Work order - Only an exact repeat of the listing, without its images, counts as the answer.

Supplied data -
[Start of section]

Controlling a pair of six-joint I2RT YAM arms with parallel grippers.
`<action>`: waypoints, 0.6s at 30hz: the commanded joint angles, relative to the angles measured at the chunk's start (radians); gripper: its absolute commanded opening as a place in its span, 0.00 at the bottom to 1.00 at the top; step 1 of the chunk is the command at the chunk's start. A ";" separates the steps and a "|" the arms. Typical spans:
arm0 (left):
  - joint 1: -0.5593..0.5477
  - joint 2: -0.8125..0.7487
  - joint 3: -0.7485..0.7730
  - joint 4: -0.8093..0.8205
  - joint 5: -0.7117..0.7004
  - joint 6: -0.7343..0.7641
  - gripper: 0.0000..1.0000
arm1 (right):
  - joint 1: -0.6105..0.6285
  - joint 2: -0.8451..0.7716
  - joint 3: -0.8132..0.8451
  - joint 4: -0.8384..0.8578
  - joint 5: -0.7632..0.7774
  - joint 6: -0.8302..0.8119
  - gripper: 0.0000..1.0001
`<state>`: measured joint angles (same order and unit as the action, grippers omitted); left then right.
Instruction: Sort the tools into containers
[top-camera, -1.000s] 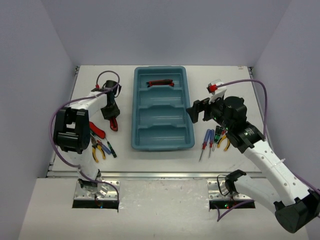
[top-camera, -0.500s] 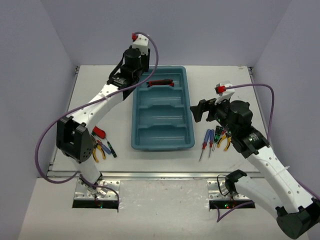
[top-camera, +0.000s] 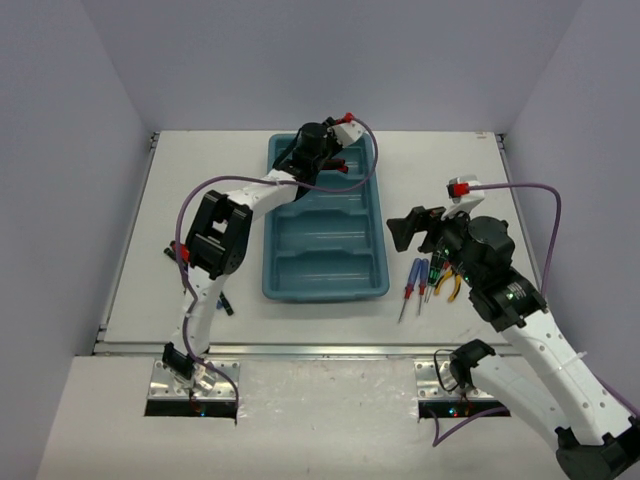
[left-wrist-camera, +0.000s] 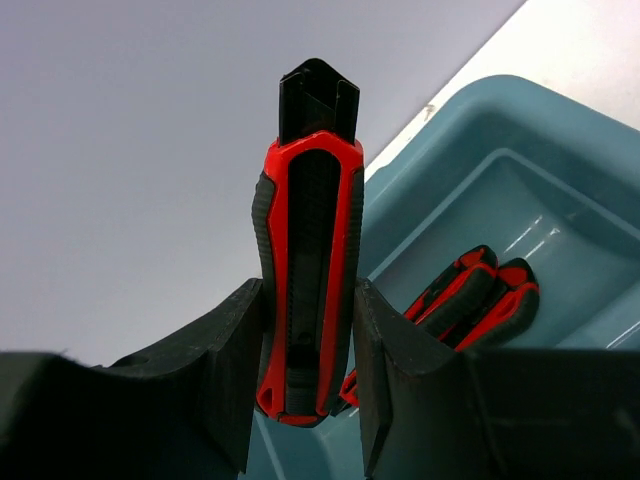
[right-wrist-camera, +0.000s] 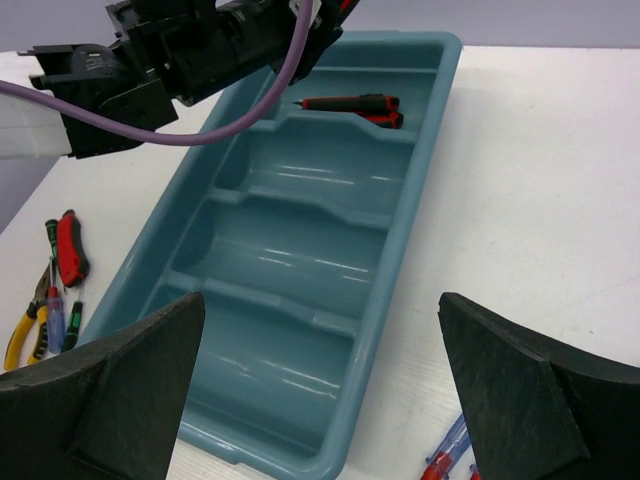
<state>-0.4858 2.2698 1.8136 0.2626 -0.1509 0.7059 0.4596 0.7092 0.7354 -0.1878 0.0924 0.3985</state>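
Knife (left-wrist-camera: 308, 200) clenched upright in my left gripper (left-wrist-camera: 308, 335), poised over the far compartment (right-wrist-camera: 350, 135) of the tray (top-camera: 275, 290) since a matching red-black knife (left-wrist-camera: 478, 300) lies there. My right gripper (top-camera: 410, 228) hangs released, empty, near the screwdrivers (top-camera: 415, 282) on the tabletop (top-camera: 200, 190), likely next.

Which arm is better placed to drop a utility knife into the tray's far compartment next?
Left. The left gripper grips a utility knife above the far compartment, where another knife lies. The right gripper hangs open and empty beside the tray.
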 joint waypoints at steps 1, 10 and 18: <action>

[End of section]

Final answer -
Controlling a pair of six-joint I2RT YAM arms with parallel grippers.
`<action>`: waypoints, 0.6s at 30hz: the commanded joint angles, relative to the angles measured at the chunk's start (radians); gripper: its absolute commanded opening as a place in its span, 0.00 at the bottom to 1.00 at the top; step 1 of the chunk is the command at the chunk's start. A ";" separates the steps and a "|" the arms. Typical spans:
arm0 (left):
  - joint 1: -0.5593..0.5477
  - joint 2: -0.8125..0.7487
  - joint 3: -0.7485..0.7730
  - joint 4: -0.8093..0.8205
  - joint 5: -0.7117..0.7004
  - joint 6: -0.7343..0.7641
  - gripper: 0.0000..1.0000
arm1 (right):
  - joint 1: -0.6105..0.6285
  - joint 2: -0.8451..0.7716
  - joint 3: -0.8132..0.8451
  - joint 4: -0.8384..0.8578
  - joint 5: -0.7632..0.7774
  - joint 6: -0.8302..0.8119
  - gripper: 0.0000..1.0001
`<state>`: measured joint angles (same order and unit as the action, grippers omitted); left then right.
Instruction: Sort the tools into containers
[top-camera, -1.000s] 
[top-camera, -0.500s] 
[top-camera, +0.000s] 
[left-wrist-camera, +0.000s] 
[right-wrist-camera, +0.000s] 
<state>-0.4858 2.2698 1.8136 0.2626 -0.1509 0.7059 0.4596 0.7092 0.7354 -0.1878 0.0924 0.3985</state>
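Knife (left-wrist-camera: 308, 200) clenched upright in my left gripper (left-wrist-camera: 308, 335), poised over the far compartment (right-wrist-camera: 350, 135) of the tray (top-camera: 275, 290) since a matching red-black knife (left-wrist-camera: 478, 300) lies there. My right gripper (top-camera: 410, 228) hangs released, empty, near the screwdrivers (top-camera: 415, 282) on the tabletop (top-camera: 200, 190), likely next.

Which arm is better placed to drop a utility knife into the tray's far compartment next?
Left. The left gripper grips a utility knife above the far compartment, where another knife lies. The right gripper hangs open and empty beside the tray.
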 joint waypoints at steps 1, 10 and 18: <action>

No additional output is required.